It’s not “going to be fine” – you fool


When the bell sounds, you better know for sure whether you’re inside the ring or outside of it for the fight of the century – a grudge match of monumental proportions that will first be staged in the UK.

If you’re inside the ring, it’s time to dust off your finest Whistle & Flute and dry clean the tie you bought in 2019 – get ready for your day in court.

If you’re ringside, wear something that wipes clean because blood will fly and there’s a good chance we’ll witness another disaster of Carillion proportions.

As one infra fund manager with a hearty (not healthy) exposure to UK PPP assets puts it: “This is a 2008 moment for PFI.”

Another estimates the risk to PPP-focused infra funds at a cool £5-10 billion as the government limbers up for a cash-grab that could bring the whole stack of cards tumbling down.

Now that I have your attention, please disregard the UK focus… what stands true for the UK today (and the uncomfortably near future), stands true (to differing degrees) for other markets that have adopted the PPP procurement model.

Let’s take this down the data line – coz you’re all suckers for a bit of data.

This chart (pictured right) comes to you direct from the UK Government. For of those of you watching in black in white – this HM Treasury chart shows that for 2023 alone 5 PPP projects in the UK will reach the end of their concessions.
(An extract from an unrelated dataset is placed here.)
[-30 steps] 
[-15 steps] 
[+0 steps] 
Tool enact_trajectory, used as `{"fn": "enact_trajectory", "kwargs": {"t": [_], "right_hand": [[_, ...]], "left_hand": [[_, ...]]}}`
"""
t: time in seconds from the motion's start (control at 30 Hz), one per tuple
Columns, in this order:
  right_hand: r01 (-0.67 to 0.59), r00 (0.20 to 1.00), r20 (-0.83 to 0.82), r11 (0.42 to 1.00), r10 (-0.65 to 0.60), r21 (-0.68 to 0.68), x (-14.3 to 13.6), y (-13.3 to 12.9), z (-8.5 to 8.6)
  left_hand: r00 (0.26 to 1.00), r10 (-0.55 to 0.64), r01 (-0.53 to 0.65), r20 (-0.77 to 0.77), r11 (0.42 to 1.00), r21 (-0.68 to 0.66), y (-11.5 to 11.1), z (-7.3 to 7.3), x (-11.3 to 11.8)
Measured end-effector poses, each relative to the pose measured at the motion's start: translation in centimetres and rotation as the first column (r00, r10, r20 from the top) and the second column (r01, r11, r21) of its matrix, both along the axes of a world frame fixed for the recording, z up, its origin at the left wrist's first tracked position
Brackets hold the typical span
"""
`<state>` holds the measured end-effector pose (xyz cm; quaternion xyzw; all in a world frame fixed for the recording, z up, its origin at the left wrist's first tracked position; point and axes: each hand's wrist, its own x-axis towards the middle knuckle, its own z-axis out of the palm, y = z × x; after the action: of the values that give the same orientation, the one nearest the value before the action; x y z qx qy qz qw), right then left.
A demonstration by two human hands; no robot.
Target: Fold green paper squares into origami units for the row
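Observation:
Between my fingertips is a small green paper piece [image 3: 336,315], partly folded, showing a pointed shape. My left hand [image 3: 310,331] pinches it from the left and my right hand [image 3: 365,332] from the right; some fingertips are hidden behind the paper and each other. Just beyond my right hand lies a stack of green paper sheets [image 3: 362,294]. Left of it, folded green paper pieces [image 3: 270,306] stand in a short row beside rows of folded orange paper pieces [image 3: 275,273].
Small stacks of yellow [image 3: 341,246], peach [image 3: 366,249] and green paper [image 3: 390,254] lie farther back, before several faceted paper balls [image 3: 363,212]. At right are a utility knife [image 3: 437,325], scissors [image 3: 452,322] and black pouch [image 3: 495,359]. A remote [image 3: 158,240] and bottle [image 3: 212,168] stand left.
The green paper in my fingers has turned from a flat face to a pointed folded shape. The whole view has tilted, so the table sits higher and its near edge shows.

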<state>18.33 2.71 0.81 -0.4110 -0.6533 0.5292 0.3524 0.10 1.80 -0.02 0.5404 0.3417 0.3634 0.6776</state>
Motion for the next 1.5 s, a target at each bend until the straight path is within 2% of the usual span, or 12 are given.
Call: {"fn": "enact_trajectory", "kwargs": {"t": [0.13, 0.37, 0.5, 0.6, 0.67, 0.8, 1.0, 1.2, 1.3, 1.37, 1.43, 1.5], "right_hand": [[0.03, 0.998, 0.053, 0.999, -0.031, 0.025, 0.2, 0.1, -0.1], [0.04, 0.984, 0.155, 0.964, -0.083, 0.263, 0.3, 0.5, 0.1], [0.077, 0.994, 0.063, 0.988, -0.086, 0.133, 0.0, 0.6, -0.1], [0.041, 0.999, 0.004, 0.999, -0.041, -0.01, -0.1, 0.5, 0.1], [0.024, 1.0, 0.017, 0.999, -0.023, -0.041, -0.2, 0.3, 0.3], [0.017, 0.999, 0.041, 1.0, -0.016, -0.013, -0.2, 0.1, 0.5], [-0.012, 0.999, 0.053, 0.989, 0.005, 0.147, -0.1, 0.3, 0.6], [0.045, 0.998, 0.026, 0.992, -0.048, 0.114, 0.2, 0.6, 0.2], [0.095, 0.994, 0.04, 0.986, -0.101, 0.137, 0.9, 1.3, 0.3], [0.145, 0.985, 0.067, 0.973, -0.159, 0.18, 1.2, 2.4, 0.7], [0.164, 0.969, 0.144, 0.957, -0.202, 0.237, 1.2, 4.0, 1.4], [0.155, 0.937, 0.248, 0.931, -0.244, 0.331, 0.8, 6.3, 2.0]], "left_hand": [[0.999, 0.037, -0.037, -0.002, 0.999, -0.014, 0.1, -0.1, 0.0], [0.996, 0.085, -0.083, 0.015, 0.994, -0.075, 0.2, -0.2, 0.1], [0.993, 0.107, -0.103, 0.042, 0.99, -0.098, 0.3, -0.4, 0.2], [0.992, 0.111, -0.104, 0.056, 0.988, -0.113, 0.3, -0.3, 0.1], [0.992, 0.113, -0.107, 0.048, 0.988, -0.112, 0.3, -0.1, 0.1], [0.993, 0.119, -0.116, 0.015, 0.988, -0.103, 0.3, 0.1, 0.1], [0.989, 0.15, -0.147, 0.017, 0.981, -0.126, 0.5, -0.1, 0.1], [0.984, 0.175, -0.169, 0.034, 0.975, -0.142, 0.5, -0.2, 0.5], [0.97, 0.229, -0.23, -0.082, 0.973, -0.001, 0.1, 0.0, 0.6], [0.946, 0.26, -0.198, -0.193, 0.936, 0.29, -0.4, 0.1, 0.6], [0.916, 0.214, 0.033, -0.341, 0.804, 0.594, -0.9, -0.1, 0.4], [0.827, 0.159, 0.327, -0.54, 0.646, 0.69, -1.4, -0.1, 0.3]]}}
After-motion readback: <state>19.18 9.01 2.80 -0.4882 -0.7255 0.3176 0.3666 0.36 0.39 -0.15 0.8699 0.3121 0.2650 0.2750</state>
In 2024, that maturity rate rises to 7 projects; growing to 10 in 2025; 14 in 2026… you get the picture.

It rises steadily – with a couple of dips due to deal cycle – to a high of 80 PPP deals being handed back to the public sector in 2037, dropping to 59 the next year; 47 in 2039; 35 in 2040; tailing off from there to 2 in 2045 with 1 outlier in 2051.

For those wondering which PFI deal runs to mid-century, that’s the hospital procured by Oxleas NHS Foundation Trust (London) that reached financial close at the end of 1998 with a staggeringly-long concession of 50 years.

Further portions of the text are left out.